En termes de programmation, le ministère de l'enseignement supérieur et de la recherche a adopté un nouveau schéma de gouvernance et de pilotage des TGIR pour élaborer la nouvelle feuille de route française.

Les modalités de programmation budgétaire de ces achats sont variables selon les opérateurs. Au CNRS, une ligne budgétaire

« équipements mi-lourds » était identifiée jusqu'en 2010. Depuis 2011, les crédits sont inclus dans la dotation des laboratoires et ne sont plus suivis de façon centralisée. De 2007 à 2010, les crédits destinés à l'équipement mi-lourd n'ont cessé de décroître, de 26 M€ à 23 M€.

Les procédures d'acquisition des équipements sont aussi caractérisées par un émiettement des sources de financement : universités, organismes de recherche, collectivités territoriales, associations. Les régions financent des équipements et des travaux immobiliers au titre des contrats de projet État-régions : 10 % des dépenses d’intervention des collectivités territoriales (soit 110 M€/an sur la période 2007-2010) concernent l’équipement des laboratoires.

Si les grands laboratoires peuvent trouver les moyens de financer des équipements dans le cadre actuel, tel n’est pas le cas des laboratoires plus petits. Cette quasi-obligation de cofinancement dans un contexte de restrictions budgétaires rend par ailleurs particulièrement complexe, longue et périlleuse l'achat de matériel scientifique. La multiplicité des financeurs est source de délais de coordination et de retards administratifs qui peuvent pénaliser l’activité de recherche. Elle présente également le risque que le désengagement d’un des partenaires fasse échouer le projet d’investissement.

Par ailleurs, même si des solutions de cofinancement sont trouvées pour acquérir un équipement, les coûts de fonctionnement et de maintenance ne sont en général pas systématiquement identifiés.
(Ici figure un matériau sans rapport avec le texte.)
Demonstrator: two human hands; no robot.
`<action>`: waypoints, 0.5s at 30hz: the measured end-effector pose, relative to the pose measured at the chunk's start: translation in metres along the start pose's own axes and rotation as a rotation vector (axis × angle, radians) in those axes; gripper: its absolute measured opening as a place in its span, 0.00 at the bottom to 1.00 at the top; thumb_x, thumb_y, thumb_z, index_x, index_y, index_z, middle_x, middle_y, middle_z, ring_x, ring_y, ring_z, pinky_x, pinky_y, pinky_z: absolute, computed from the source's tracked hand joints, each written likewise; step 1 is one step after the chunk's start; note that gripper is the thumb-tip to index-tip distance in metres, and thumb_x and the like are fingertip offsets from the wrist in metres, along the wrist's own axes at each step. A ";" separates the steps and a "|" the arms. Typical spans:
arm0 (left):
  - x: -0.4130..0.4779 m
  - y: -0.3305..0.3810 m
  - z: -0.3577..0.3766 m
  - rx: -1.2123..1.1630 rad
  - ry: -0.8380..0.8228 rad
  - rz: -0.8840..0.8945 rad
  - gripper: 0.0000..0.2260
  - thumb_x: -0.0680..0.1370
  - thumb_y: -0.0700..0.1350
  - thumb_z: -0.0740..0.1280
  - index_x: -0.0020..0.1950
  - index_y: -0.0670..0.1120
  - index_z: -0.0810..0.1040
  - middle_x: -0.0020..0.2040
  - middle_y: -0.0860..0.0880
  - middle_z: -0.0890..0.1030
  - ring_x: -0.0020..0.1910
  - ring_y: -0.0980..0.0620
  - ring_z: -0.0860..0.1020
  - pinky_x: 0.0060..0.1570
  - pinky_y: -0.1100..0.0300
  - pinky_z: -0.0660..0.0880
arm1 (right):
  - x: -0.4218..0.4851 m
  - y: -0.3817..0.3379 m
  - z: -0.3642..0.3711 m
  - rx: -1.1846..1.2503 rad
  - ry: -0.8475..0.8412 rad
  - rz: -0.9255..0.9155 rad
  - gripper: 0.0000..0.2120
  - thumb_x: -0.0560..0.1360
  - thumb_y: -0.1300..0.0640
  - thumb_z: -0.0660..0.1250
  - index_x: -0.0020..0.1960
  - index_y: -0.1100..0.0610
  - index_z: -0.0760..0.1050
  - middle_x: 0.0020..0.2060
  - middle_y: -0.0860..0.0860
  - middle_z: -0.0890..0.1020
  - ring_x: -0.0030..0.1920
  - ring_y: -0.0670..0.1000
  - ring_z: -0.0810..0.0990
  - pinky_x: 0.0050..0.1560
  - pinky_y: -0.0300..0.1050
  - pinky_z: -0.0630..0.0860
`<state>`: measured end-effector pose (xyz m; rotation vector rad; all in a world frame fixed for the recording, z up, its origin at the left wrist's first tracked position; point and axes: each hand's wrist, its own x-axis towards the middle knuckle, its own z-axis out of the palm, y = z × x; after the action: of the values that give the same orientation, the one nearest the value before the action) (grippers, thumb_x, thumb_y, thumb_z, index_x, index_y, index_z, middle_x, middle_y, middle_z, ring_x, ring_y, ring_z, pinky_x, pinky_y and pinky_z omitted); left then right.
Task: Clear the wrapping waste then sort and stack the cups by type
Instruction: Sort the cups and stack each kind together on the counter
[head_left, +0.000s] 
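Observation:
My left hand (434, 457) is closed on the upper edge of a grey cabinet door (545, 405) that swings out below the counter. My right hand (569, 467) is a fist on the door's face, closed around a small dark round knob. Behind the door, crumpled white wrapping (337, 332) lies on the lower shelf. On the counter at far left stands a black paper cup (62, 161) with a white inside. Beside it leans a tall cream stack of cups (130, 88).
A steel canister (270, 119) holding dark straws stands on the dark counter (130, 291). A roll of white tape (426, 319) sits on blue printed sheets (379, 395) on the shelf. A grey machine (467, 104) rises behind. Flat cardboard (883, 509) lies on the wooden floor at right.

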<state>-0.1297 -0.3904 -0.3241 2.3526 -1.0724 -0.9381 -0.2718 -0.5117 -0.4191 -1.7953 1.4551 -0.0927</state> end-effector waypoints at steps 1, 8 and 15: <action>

Du fait même de cette complexité, l’action « équipements d'excellence » du programme des investissements d'avenir a rencontré en

2010 et 2011 un succès important auprès de la communauté scientifique, matérialisé par un très grand nombre de projets de qualité soumis aux deux vagues d’appels à projets. Le succès de ces appels à projets montre les attentes qui existent en la matière et l'absence de couverture satisfaisante du système actuel de financement public.

Enfin, les modalités de suivi des crédits effectivement destinés à l'investissement scientifique dans le budget diffèrent en fonction des organismes et des universités, ce qui obère le suivi des crédits destinés à l'équipement des laboratoires publics. Pourtant, le niveau d’équipement des laboratoires publics situés sur un même territoire devrait constituer un indicateur de pilotage compte tenu de son importance stratégique pour leurs avancées scientifiques et pour la compétitivité des entreprises à travers la mise en place de collaborations adaptées à leurs besoins. En outre, un meilleur suivi permettrait de rechercher des mutualisations.

Un moyen pour remédier à cette situation consisterait à élargir les conditions dans lesquelles les financements de l’ANR couvrent les dépenses d’équipement scientifique, et à ouvrir régulièrement des appels à projets de type Equipements d’excellence (Equipex), en agrégeant éventuellement des financements partenariaux, notamment avec les collectivités territoriales. Il conviendrait également que les acteurs de la politique de la recherche se dotent, par exemple au niveau des alliances, de moyens de suivi consolidé de l’investissement scientifique.